Speaking as he sheltered under a table, Elder relayed the devastation of broken bones, severe burns, limb amputations, and the lost lives of children.

As he spoke to RTÉ’s Gavin Jennings about this brutal “war on children” his train of thought was broken by another bombing that pierced through the background.

It is almost impossible to put the magnitude of bombardment and the effect it has on not-yet-fully-grown bodies into words.

An aerial attack starts with a mundane sound, a whirring drone similar to an airplane overhead. But no planes fly over Gaza, instead the familiar sound is an ominous signal of yet another brutal attack.

It takes just seconds for the blast of impact to push out from the epicentre with a prolonged rumble of destruction.

Plumes of thick purple smoke rise up filling the sky and the nostrils.

It takes a few short minutes before the air is filled with screams, the shrill sound of grief from the newly bereaved.

The sounds, smells and vibrations attack the entire nervous system.

Kilometers away the ground shudders and the noise echoes before yet another strike lands, restarting the chain of destruction.

These repeated barrages set off involuntary actions in the body, by now we have all seen clips of wide-eyed children shaking uncontrollably.

Palestinians evacuate wounded children in Rafah, Gaza Strip. Picture: Hatem Ali/AP
Palestinians evacuate wounded children in Rafah, Gaza Strip. Picture: Hatem Ali/AP

“You see the trauma in children’s eyes, both their own fear but also of course, as they start to look at their parents’ eyes as they did this morning, and realise that their mum and dad have that look that they can’t protect me,” Elder explained.

“The wounds of war on children are probably something I’ve not seen with this intensity before.”

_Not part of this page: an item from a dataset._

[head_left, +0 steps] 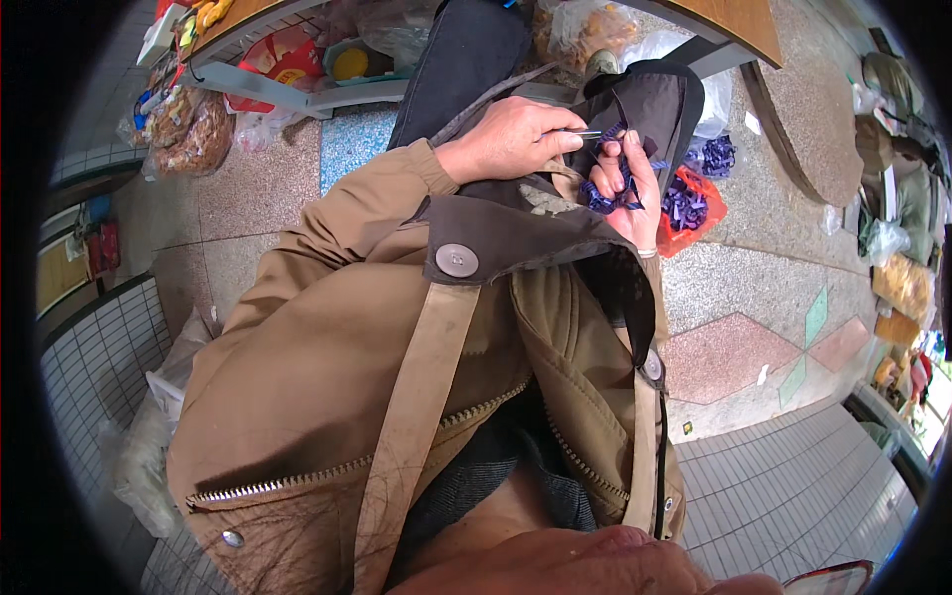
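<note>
Over my lap, my left hand (513, 138) pinches a slim metal tool (587, 133), whose exact kind is too small to make out. Its tip reaches a dark purple strip (613, 132) at the fingertips of my right hand (637, 194). More purple strips (601, 198) are bunched in the curled fingers and palm of that hand. Beside the right wrist, an orange-red plastic bag (716, 206) holds a heap of loose purple strips (684, 205). Another small purple bundle (716, 157) lies just beyond the bag. A dark apron (555, 230) with tan straps hangs beneath my hands.
A wooden table (729, 25) with a grey metal frame (347, 96) stands ahead. Under it are a red bag (278, 67) and clear plastic bags. A stuffed bag (193, 134) sits at left. A curved brown board (803, 149) and several bags line the right.
</note>
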Demonstrator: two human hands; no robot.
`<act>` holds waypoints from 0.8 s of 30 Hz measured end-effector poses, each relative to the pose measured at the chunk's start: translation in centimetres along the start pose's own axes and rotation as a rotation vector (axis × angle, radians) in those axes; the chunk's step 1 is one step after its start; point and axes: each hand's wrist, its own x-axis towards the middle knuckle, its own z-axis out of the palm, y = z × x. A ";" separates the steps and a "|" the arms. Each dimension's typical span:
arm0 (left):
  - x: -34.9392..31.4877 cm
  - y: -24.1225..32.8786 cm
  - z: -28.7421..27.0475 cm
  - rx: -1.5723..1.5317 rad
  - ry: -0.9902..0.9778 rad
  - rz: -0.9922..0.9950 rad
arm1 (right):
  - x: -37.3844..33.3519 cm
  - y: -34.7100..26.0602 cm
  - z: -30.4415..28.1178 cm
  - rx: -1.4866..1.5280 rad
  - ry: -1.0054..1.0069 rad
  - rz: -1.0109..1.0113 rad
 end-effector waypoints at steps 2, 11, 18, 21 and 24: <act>0.0 0.0 0.0 0.001 -0.005 0.001 | -0.1 0.1 0.3 -0.009 0.031 -0.014; 0.0 -0.7 0.2 -0.101 -0.045 -0.066 | -0.1 0.2 1.1 -0.095 0.102 -0.072; -0.2 -0.4 0.0 0.028 -0.094 -0.116 | -0.1 0.2 0.7 -0.144 0.118 -0.125; -0.2 -0.4 0.1 0.042 -0.105 -0.130 | -0.1 0.3 0.9 -0.169 0.121 -0.124; -0.2 -0.5 0.2 0.031 -0.111 -0.134 | -0.2 0.4 1.2 -0.201 0.129 -0.132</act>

Those wounds had been opened long before the latest bombardment.

In Gaza, teenagers have endured many strikes since Israel imposed a blockade on the strip in 2007.

A child born in Gaza that year survived a first assault aged just two when Israeli forces killed 1,385 Palestinians, including 318 children during 22 days of conflict.

As that child reached primary school in 2012, another eight-day attack took the lives of 168 people in Gaza including 33 children.

Aged seven, that same child witnessed a third round of grief; this time fifty days of fighting resulted in 2,251 Palestinian deaths, among those were 556 children.

In May of 2021, that child, now a teenager, survived once again another bout of war that claimed 256 lives.

But the latest assault has been by far the most deadly. Before the resumption of airstrikes on Friday morning, more than 14,800 Palestinian lives had been taken, including 6,150 children.

Out of this conflict has emerged the chilling acronym WCNSF: Wounded child no surviving family.

Children are resilient, but that resilience has a limit.

“I have been going to Nasser Hospital all week to listen to children, courageous tireless Palestinian health workers, families — to play with children, gently seek to give them a distraction from their nightmare,” said Elder.

At times, I could see a gentle change in their faces. A glimpse of childhood returning. No longer. Fear has returned. So have the wounded. Bloodied bodies were rushed in as I was there.”

How can we do this to our children?

In homes across this country, bedsheets are being altered into angel costumes and tinsel manipulated into halos as children learn the words of Away in a Manger.

‘Bless all the dear children In Thy tender care’.

In Gaza, Shima and Omar are less than 100km away from where Christians say the original Christmas miracle took place in a stable in Bethlehem.